Is there no middle ground for all sides to agree that clearing naturalization application backlogs should take priority over expanding illegal alien benefits, or that tracking and deporting violent illegal alien criminals should take precedence over handing out driver's licenses to illegal aliens, or that streamlining the employee citizenship verification process for businesses (E-verify) and fixing outdated visa tracking databases should come before indiscriminately expanding temporary visa and guest worker programs?


Must every response to even the most modest of immigration enforcement measures be "RAAAAACIST"?


Further, as I've noted many times over the years when debating both Democrats and Republicans who fall back on empty phrases to justify putting the amnesty cart before the enforcement horse, we are not a "nation of immigrants." This is both a factual error and a warm-and-fuzzy non sequitur. Eighty-five percent of the residents currently in the United States were born here.


Yes, we are almost all descendants of immigrants. But we are not a "nation of immigrants." (And the Politically Correct president certainly wouldn't argue that Native American Indians, Native Alaskans, Native Hawaiians and descendants of black slaves "immigrated" here in any common sense of the word, would he?)


Even if we were a "nation of immigrants," it does not explain why we should be against sensible immigration control. The Founding Fathers were emphatically insistent on protecting the country against indiscriminate mass immigration. They insisted on assimilation as a pre-condition, not an afterthought.

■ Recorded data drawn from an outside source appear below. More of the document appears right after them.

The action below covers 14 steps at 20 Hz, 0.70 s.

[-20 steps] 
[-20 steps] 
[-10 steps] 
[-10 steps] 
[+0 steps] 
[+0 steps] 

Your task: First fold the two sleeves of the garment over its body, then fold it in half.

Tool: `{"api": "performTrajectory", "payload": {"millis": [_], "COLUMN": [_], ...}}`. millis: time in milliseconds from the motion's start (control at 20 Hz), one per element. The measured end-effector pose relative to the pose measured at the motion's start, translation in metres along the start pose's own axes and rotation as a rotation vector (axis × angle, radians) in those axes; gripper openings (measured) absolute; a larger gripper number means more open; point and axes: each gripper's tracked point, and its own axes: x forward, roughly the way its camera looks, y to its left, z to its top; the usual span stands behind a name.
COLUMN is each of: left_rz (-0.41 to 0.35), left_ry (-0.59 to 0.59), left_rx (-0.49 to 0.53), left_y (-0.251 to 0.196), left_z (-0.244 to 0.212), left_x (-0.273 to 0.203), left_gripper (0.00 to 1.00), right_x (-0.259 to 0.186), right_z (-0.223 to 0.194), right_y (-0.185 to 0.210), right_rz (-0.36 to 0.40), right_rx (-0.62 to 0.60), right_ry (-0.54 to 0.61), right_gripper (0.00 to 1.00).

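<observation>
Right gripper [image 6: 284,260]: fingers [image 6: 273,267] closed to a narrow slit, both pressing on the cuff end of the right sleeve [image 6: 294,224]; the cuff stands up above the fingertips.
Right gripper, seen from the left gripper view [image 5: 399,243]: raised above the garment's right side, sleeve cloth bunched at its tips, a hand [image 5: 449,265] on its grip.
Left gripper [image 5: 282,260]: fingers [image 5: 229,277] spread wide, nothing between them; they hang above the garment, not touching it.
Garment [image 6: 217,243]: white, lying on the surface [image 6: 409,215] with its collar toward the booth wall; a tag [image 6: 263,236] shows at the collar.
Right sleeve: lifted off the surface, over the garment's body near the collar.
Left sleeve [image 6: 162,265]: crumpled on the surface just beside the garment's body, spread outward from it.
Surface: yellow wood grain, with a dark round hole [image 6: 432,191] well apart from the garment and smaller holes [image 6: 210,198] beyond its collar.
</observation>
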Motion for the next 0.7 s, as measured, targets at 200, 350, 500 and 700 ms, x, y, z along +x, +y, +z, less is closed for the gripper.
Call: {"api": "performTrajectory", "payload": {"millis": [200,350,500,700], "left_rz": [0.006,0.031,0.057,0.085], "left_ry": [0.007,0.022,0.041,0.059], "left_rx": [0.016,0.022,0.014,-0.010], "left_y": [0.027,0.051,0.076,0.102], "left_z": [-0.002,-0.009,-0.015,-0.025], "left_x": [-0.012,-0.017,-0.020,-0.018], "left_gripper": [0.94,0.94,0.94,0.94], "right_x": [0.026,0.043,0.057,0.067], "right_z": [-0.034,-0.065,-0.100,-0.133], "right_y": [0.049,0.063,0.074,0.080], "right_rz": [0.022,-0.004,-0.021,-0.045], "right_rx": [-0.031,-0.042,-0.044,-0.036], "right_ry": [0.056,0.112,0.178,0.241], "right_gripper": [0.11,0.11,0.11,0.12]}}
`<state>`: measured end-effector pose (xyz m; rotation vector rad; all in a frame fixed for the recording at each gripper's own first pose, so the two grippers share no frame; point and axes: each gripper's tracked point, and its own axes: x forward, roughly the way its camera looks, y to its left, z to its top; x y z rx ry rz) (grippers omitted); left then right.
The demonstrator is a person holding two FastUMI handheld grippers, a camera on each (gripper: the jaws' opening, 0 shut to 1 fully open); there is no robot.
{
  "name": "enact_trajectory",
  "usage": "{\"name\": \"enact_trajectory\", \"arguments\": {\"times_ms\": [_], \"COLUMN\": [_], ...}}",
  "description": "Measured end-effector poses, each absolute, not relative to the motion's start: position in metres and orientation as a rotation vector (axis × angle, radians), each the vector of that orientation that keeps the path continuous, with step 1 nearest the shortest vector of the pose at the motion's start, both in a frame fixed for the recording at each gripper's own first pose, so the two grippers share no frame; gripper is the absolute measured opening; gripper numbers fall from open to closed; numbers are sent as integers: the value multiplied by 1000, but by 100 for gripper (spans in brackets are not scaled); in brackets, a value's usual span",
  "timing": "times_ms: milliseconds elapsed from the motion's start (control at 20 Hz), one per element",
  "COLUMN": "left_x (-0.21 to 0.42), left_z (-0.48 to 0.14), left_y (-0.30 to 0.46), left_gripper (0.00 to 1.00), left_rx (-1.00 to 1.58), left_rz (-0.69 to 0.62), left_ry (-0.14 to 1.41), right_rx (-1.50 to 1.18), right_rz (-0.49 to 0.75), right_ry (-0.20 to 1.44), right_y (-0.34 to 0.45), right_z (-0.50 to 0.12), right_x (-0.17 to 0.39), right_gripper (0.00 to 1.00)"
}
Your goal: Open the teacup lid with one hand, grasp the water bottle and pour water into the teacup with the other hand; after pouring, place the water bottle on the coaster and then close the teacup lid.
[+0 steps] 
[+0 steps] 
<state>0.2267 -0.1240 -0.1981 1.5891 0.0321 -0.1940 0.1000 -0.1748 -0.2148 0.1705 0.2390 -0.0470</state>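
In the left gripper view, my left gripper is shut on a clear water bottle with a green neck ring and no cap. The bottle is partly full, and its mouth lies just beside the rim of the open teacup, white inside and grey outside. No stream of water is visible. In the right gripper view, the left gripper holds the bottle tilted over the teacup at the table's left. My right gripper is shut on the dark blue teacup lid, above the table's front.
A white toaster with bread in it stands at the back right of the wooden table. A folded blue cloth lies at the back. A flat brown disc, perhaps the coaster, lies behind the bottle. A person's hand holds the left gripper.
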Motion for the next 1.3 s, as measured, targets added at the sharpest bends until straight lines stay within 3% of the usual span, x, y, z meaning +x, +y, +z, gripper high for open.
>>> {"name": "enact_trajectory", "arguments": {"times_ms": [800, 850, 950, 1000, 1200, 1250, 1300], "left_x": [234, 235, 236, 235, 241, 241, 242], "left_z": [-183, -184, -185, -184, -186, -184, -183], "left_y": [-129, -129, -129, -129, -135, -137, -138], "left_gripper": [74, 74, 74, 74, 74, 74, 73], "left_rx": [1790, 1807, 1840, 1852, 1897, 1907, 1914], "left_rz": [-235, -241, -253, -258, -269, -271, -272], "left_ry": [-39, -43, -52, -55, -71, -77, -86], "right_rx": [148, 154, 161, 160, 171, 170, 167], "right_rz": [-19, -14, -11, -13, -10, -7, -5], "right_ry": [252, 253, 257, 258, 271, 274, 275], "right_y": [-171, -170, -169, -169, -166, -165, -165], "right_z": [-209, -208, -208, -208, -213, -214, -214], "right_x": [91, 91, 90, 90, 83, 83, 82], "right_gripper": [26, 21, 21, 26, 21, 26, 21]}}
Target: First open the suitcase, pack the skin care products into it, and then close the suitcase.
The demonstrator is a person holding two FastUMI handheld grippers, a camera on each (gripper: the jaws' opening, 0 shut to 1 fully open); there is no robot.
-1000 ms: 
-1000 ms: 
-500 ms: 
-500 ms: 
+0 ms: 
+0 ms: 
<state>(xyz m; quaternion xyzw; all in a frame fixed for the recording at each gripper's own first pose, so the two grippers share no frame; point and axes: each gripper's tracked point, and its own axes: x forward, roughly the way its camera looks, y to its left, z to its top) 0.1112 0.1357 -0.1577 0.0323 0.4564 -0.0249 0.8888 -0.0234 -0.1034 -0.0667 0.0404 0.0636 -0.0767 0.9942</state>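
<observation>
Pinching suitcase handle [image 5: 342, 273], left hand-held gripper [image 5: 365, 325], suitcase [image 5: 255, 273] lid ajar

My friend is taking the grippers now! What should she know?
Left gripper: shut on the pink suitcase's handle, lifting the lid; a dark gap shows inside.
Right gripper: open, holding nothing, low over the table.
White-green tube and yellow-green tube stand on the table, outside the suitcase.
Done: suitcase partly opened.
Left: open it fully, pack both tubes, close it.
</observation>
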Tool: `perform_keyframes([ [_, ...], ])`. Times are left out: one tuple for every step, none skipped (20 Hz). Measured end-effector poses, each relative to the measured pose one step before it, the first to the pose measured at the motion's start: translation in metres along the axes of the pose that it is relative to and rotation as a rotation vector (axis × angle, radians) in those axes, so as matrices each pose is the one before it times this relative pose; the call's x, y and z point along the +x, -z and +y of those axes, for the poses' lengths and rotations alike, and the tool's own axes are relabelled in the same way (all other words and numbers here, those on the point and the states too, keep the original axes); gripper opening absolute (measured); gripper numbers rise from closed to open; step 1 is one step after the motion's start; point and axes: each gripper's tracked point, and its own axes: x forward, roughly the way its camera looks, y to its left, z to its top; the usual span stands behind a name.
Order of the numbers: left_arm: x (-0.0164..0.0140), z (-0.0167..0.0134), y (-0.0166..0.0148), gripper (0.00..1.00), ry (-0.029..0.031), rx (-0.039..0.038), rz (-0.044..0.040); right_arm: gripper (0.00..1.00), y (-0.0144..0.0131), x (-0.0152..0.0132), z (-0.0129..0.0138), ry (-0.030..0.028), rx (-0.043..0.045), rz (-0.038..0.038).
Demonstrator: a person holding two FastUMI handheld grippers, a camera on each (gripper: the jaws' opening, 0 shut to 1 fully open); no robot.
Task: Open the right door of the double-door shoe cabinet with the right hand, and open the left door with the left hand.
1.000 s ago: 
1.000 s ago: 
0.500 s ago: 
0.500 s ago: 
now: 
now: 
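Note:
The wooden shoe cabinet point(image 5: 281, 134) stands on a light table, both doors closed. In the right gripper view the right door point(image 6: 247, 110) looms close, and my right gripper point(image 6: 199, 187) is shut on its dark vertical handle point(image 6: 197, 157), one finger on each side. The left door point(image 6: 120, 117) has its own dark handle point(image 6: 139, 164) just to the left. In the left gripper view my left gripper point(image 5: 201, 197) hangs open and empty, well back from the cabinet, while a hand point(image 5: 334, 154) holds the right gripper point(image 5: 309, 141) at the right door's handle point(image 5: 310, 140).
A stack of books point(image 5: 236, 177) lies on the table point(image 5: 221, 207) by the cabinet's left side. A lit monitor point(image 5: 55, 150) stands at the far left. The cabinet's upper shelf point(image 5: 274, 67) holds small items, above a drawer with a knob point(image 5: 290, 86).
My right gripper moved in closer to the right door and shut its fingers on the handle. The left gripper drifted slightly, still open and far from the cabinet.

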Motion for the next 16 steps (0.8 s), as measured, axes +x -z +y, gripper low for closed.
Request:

Historian John Fonte assembled their wisdom, and it bears repeating this Independence Day weekend:

  • George Washington, in a letter to John Adams, stated that immigrants should be absorbed into American life so that "by an intermixture with our people, they, or their descendants, get assimilated to our customs, measures, laws: in a word soon become one people."
  • In a 1790 speech to Congress on the naturalization of immigrants, James Madison stated that America should welcome the immigrant who could assimilate, but exclude the immigrant who could not readily "incorporate himself into our society."
  • Alexander Hamilton wrote in 1802: "The safety of a republic depends essentially on the energy of a common national sentiment; on a uniformity of principles and habits; on the exemption of the citizens from foreign bias and prejudice; and on that love of country which will almost invariably be found to be closely connected with birth, education and family."
  • Hamilton further warned that "The United States have already felt the evils of incorporating a large number of foreigners into their national mass; by promoting in different classes different predilections in favor of particular foreign nations, and antipathies against others, it has served very much to divide the community and to distract our councils. It has been often likely to compromise the interests of our own country in favor of another. The permanent effect of such a policy will be, that in times of great public danger there will be always a numerous body of men, of whom there may be just grounds of distrust;—the suspicion alone will weaken the strength of the nation, but their force may be actually employed in assisting an invader."
  • The survival of the American republic, Hamilton maintained, depends upon "the preservation of a national spirit and a national character." "To admit foreigners indiscriminately to the rights of citizens the moment they put foot in our country would be nothing less than to admit the Grecian horse into the citadel of our liberty and sovereignty."


As pro-amnesty extremists moan that "we didn't cross the borders, the borders crossed us" and illegal alien marchers haul foreign flags above Old Glory, President Obama pretends that the "common national sentiment" our Founding Fathers embraced still binds us all together.


Many of us still have faith in a strong, sovereign America—the unhyphenated, the law-abiding, the gratitude-filled sons and daughters and grandchildren of legal immigrants for whom such distinctions still matter.


But it's no thanks to the assimilation saboteurs who put "one world" over "one nation under God."